» **TASK BRIEF**
Each line from the one containing "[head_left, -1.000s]" through the last line of the data below should be printed exactly, please, with any pictures omitted.

-------- RECORDED DATA --------

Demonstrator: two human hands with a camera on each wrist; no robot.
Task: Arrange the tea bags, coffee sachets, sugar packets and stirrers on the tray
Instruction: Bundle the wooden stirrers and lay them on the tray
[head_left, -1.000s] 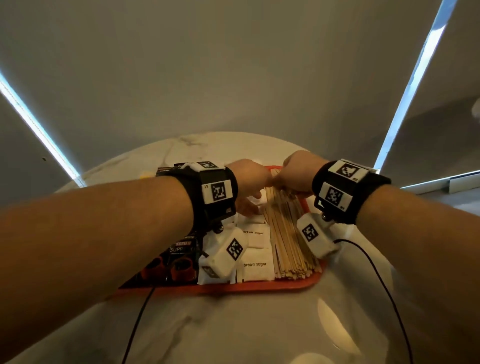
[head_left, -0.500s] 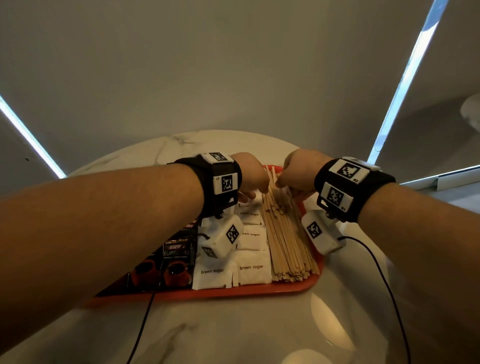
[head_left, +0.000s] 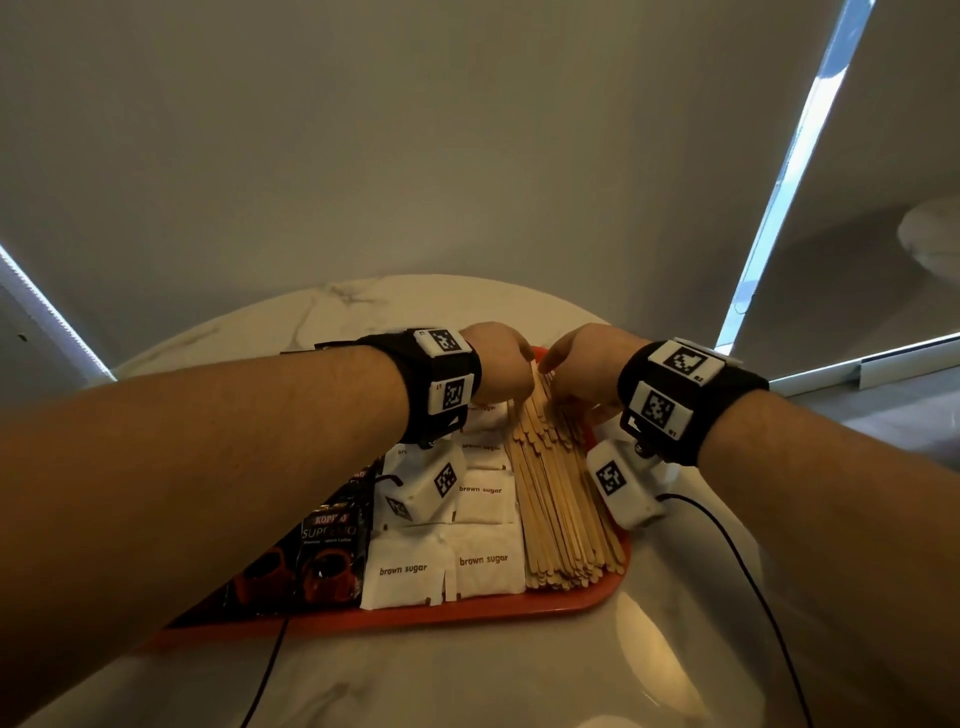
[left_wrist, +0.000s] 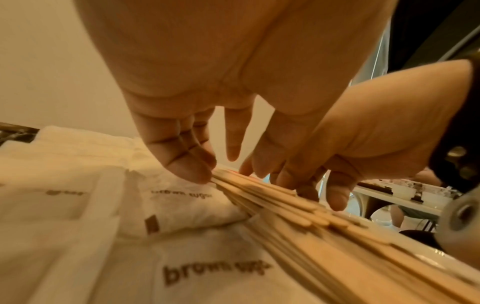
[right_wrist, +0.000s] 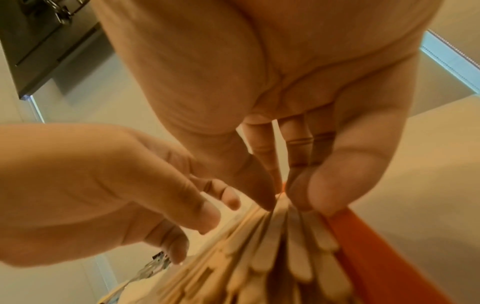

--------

» **RESULT BELOW**
[head_left, -1.000s] 
[head_left, -0.500s] 
[head_left, +0.000s] 
[left_wrist, +0.000s] 
[right_wrist, +0.000s] 

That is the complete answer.